Find every line below that contains the word "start" and copy it out.

▶ _DATA EXTRACT_
BEGIN

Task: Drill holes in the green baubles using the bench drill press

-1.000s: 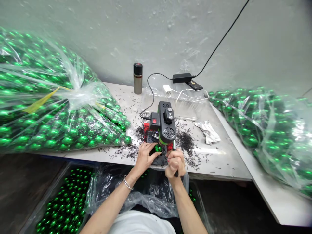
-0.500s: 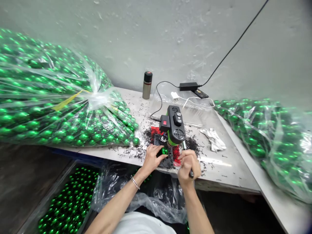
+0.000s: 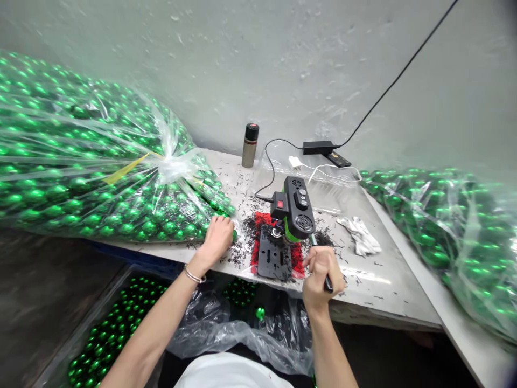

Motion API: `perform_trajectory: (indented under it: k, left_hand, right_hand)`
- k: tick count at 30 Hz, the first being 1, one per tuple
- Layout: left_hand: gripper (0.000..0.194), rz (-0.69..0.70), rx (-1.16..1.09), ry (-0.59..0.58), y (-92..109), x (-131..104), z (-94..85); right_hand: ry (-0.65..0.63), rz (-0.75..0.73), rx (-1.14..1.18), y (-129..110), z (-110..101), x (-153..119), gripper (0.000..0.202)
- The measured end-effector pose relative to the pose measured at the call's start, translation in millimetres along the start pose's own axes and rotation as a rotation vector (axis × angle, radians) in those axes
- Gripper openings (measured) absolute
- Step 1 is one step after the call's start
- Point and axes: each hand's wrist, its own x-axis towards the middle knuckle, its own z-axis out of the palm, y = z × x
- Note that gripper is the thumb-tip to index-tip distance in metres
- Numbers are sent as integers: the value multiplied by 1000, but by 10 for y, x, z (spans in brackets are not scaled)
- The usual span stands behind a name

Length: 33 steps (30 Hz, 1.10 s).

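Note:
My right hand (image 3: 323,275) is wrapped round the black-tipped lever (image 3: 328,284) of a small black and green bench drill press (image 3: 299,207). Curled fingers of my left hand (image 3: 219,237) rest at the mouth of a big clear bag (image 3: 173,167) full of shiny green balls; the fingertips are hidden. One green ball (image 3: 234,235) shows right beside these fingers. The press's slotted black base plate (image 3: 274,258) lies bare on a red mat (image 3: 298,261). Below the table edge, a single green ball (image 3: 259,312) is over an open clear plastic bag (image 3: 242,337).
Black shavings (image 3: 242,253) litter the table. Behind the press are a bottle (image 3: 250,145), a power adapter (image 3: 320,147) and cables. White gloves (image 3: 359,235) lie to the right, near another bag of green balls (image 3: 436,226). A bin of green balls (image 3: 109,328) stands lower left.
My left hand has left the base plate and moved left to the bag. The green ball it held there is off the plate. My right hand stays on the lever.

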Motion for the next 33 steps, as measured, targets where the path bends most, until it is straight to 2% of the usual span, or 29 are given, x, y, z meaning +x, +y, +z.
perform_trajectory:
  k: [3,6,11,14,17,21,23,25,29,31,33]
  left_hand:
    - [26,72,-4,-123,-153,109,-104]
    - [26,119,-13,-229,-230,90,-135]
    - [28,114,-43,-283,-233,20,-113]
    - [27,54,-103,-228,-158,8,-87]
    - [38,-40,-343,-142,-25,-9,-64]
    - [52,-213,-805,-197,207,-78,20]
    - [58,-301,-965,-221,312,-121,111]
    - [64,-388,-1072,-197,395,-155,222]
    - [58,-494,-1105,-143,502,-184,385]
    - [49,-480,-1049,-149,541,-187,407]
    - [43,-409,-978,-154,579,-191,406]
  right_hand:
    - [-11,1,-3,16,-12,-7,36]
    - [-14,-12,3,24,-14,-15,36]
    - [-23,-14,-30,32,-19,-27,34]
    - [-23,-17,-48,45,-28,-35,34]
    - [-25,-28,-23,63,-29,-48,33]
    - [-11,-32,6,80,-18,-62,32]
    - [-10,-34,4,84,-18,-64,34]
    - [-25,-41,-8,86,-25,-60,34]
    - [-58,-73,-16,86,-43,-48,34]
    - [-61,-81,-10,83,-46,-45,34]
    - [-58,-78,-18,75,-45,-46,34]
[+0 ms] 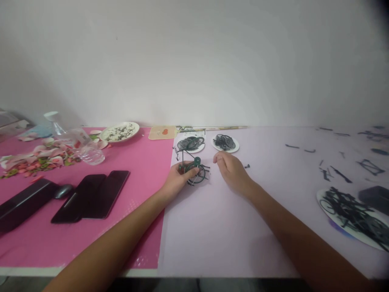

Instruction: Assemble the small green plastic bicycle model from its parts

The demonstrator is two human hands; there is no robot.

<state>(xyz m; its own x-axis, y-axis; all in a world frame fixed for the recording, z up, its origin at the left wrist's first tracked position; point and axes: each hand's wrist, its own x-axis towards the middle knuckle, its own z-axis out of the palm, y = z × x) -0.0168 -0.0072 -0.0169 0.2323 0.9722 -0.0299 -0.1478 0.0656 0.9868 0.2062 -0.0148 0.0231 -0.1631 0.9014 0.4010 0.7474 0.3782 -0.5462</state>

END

▶ _ANSWER TO THE EXERCISE_
- The measured end-effector pose relative to the pose measured at the call's start, translation in millimetres along the start pose's own axes and rotation as a rotation vector (axis × angle, radians) in those axes
- Step 1 is one step after the call's start

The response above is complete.